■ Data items
★ ★ ★
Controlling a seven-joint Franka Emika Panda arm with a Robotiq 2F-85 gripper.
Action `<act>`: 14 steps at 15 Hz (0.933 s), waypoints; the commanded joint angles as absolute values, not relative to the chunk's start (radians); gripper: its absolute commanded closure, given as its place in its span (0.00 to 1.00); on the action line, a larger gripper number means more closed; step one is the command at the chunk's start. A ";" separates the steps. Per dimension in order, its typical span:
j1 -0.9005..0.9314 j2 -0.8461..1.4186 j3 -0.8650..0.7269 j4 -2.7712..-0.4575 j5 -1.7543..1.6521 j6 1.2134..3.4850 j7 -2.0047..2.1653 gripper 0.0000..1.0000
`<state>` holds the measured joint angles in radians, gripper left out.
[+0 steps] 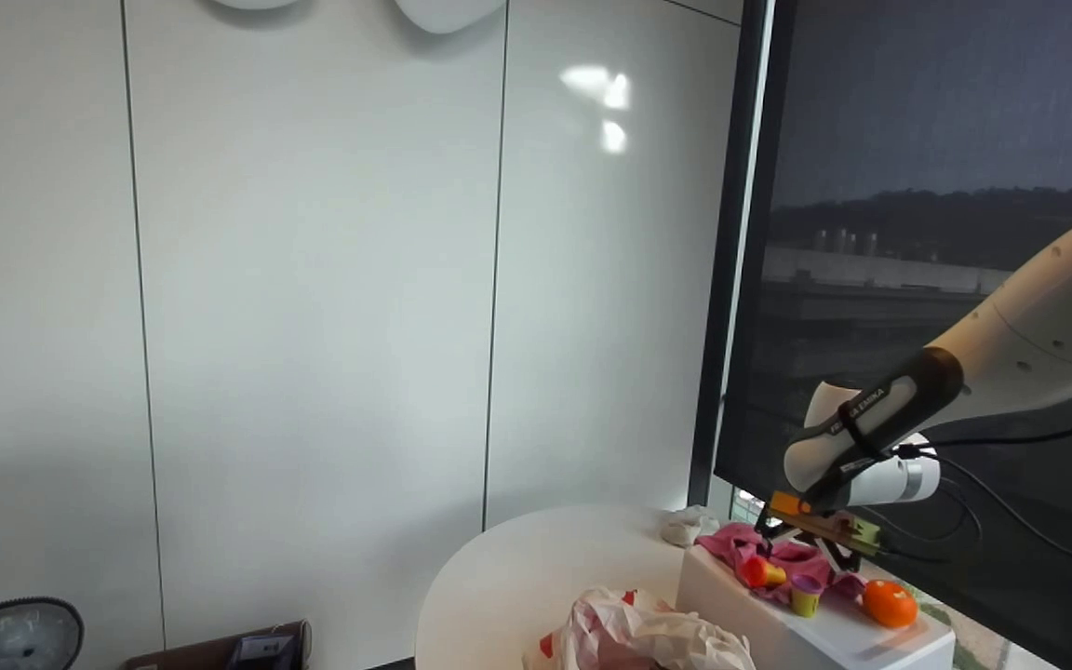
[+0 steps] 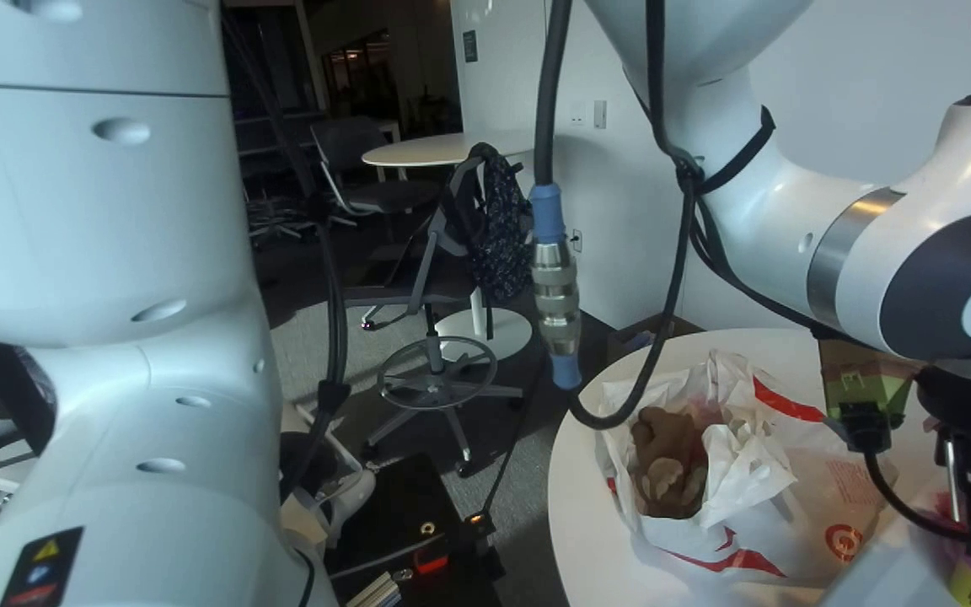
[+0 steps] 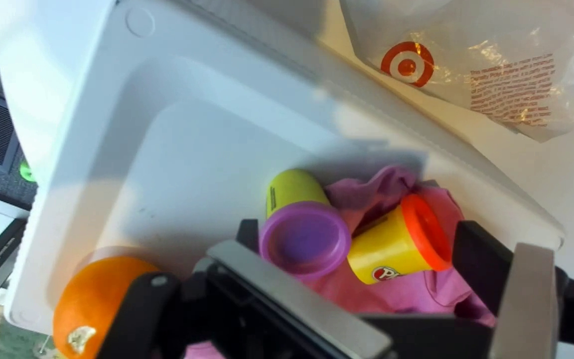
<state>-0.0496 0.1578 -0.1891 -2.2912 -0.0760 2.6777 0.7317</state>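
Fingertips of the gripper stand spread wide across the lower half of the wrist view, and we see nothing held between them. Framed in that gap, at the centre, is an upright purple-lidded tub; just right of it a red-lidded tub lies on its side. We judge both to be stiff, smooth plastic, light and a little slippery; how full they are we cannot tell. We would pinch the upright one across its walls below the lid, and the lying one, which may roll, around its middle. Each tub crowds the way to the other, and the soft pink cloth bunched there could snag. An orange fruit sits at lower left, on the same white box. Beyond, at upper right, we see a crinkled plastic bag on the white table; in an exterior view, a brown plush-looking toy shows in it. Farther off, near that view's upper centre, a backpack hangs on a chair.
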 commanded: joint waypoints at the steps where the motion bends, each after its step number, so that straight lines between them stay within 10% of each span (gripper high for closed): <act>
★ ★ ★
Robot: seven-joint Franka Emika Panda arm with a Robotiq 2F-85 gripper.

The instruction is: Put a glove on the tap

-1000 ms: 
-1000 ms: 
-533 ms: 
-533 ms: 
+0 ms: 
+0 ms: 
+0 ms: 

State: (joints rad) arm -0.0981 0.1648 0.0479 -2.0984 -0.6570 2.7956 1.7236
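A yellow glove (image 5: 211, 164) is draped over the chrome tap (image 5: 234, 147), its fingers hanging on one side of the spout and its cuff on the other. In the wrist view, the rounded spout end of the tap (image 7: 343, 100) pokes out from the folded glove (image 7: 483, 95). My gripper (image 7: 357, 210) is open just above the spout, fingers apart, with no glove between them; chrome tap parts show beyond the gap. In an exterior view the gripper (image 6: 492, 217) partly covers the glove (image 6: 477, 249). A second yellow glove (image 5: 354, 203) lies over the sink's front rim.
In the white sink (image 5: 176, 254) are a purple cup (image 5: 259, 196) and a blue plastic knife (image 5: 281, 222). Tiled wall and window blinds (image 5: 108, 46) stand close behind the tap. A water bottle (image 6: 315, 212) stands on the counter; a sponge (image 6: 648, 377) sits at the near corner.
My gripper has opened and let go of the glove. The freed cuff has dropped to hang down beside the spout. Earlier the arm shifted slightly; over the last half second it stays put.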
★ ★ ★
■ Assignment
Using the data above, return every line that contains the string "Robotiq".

■ Task result
Controlling a seven-joint Franka Emika Panda arm with a Robotiq 2F-85 gripper.
Robot: seven-joint Franka Emika Panda arm with a Robotiq 2F-85 gripper.

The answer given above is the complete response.